Ina May Gaskin, Trägerin des Alternativen Nobelpreises, Frauenrechtlerin und Hebamme, beschreibt in ihrem kürzlich erschienenen Buch “Birth Matters – Die Kraft der Geburt“, wie wichtig es ist, dass wir heute mehr positive Geburtsberichte erfahren, dass wir besser aufgeklärt werden über die Geburt, über die Zusammenhänge von Ängsten und störenden Faktoren unter der Geburt mit dem Gebären und darüber, wie normal Geburten einfach sind. Zu der großen Angst vieler Frauen davor, dass sich das Kind in der Nabelschnur einwickeln könnte beispielsweise schreibt sie (S. 21):

Zum Beispiel wird vielen Frauen beigebracht, zu denken, dass es automatisch gefährlich sei, wenn ein Baby mit der Nabelschnur um den Hals vaginal geboren wird, während tatsächlich fast alle Babys mit Nabelschnur um den Hals (vielleicht ein Fünftel aller Geburten) auf sichere Weise vaginal geboren werden können.

Diese und viele weitere Märchen über die Gefahr der Geburt werden von ihr entkräftet. Angereichert mit zahlreichen Geburtsberichten hilft dieses Buch, Geburt wieder in die richtige Position zu rücken und zu zeigen, dass sie ein völlig normaler Vorgang ist, in den eben nicht eingegriffen werden soll, den Frauen ganz von sich aus steuern sollen und der mehr Wertschätzung in unserer Gesellschaft verdient hat, denn:

Wir Menschen sind Hamstern, Nashörnern, Eichhörnchen oder Erdferkeln in unserem Fortpflanzungsdesign nicht unterlegen. Es ist unser Kopf, der uns manchmal die Dinge schwermacht.

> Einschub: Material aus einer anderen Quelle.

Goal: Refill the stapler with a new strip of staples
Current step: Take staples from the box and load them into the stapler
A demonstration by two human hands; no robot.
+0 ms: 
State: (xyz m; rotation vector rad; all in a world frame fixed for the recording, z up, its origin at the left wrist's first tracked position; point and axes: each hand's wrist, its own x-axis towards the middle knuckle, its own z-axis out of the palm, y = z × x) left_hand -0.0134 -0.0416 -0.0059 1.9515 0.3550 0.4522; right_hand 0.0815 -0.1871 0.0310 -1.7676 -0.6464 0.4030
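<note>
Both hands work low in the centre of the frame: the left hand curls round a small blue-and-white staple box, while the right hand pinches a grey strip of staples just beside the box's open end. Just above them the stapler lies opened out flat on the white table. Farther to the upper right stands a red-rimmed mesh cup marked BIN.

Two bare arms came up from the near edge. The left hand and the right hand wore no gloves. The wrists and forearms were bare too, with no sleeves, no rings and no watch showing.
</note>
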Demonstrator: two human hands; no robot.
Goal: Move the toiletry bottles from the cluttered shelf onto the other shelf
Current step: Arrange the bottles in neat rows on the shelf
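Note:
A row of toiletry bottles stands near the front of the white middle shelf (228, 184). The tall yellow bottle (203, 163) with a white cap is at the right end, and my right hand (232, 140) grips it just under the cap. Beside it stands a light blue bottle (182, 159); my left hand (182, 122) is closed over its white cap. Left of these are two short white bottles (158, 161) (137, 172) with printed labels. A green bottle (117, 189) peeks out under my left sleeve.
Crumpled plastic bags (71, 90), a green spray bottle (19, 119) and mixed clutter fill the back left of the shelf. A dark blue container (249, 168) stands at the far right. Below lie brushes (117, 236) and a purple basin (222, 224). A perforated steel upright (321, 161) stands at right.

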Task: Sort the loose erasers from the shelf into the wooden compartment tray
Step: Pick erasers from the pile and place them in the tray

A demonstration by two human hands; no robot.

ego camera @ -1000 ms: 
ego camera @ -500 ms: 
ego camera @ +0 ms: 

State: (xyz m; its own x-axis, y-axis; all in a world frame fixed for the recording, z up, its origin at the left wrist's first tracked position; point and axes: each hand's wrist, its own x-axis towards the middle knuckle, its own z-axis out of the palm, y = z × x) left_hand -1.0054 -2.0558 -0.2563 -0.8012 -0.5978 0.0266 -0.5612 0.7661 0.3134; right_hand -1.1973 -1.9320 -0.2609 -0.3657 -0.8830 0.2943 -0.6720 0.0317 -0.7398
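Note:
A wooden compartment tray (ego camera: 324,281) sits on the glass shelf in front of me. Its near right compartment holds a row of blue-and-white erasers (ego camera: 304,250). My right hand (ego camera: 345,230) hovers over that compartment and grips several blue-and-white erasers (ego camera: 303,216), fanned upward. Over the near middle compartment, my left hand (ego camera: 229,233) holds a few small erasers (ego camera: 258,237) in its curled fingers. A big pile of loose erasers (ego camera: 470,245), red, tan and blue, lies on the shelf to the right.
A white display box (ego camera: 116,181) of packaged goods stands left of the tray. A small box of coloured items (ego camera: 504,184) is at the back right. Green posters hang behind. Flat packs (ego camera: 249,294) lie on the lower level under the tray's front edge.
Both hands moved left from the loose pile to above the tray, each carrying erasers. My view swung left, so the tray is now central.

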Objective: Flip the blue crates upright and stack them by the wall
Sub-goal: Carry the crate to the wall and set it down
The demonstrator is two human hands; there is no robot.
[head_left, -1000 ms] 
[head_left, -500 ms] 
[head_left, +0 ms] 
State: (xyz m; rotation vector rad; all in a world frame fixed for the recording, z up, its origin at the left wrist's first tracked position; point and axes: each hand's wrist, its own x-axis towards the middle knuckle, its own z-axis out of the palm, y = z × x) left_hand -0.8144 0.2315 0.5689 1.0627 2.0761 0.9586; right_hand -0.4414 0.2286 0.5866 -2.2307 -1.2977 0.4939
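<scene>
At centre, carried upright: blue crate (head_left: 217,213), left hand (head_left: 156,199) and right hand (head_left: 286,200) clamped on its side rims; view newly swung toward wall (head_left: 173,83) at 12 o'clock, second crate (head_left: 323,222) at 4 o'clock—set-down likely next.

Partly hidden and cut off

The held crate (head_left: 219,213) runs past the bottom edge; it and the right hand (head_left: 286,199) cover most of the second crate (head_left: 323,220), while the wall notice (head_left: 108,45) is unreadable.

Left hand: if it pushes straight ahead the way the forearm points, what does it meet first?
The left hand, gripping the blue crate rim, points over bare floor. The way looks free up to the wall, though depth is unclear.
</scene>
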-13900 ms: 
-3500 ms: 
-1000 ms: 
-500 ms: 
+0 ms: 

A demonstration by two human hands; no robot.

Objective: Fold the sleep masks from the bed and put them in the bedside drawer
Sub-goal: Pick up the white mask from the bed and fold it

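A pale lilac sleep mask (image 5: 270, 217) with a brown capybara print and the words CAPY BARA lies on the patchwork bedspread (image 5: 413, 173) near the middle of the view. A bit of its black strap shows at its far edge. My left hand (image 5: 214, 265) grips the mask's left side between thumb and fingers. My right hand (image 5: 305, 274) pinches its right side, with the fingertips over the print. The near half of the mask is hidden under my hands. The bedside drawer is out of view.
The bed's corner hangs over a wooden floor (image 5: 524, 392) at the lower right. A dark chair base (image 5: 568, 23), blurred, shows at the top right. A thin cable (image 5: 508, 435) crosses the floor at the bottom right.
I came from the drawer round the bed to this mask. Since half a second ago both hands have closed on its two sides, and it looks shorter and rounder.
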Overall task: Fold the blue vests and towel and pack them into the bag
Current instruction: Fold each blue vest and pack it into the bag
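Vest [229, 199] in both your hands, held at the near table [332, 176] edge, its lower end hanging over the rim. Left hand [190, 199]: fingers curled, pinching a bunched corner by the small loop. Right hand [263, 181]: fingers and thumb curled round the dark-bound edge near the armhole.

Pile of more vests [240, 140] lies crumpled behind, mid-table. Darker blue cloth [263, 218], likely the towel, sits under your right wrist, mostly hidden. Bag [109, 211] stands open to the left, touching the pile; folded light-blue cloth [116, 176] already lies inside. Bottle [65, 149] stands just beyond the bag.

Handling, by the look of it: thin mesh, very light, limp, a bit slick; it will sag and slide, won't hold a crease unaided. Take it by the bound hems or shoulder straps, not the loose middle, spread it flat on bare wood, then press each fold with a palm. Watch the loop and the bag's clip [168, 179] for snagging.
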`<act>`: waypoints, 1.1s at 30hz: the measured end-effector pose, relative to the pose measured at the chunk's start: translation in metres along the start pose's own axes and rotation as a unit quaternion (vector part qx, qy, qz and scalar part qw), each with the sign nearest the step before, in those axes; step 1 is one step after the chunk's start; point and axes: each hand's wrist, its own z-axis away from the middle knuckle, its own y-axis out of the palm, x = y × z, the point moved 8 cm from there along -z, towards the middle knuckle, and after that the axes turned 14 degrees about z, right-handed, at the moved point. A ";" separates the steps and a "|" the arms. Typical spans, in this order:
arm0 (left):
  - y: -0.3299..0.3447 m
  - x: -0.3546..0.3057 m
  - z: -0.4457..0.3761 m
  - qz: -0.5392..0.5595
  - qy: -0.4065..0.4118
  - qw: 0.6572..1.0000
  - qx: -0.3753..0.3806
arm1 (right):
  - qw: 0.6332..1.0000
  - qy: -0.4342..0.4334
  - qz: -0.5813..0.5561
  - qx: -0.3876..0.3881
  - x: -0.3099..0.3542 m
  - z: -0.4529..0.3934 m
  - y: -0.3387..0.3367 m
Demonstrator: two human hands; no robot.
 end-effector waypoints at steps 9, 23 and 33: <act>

Wir brauchen keine Angst haben vor dem Gebären. Es ist normal. Es sind Komplikationen möglich und es ist wunderbar, dass wir hier die Möglichkeit haben, dass solche in Notlagen gut aufgefangen werden können. Aber Komplikationen sind nicht der Normalfall. Wir müssen nicht schon vorher Ängste vor etwas haben, was eventuell in wenigen Fällen passieren kann und uns dadurch das größte Ereignis im Leben zerstören lassen: Die Schwangerschaft und Geburt eines neuen Menschen, die auch gleichzeitig die Geburt einer Familie ist.

 

* An dieser Stelle soll erwähnt werden, dass es natürlich sinnvoll sein kann, mögliche Erkrankungen und Besonderheiten vorzeitig zu bemerken, damit das Kind eine entsprechende – manchmal lebensnotwendige – Behandlung schnell erhalten kann. Dennoch ist auch anzumerken, dass in vielen Fällen vollkommen normale Schwangerschaften vorliegen, deren Verlauf durch viele Untersuchungen beeinträchtigt wird, wenn sich die Eltern hierdurch unnötig um die gesunde Entwicklung sorgen.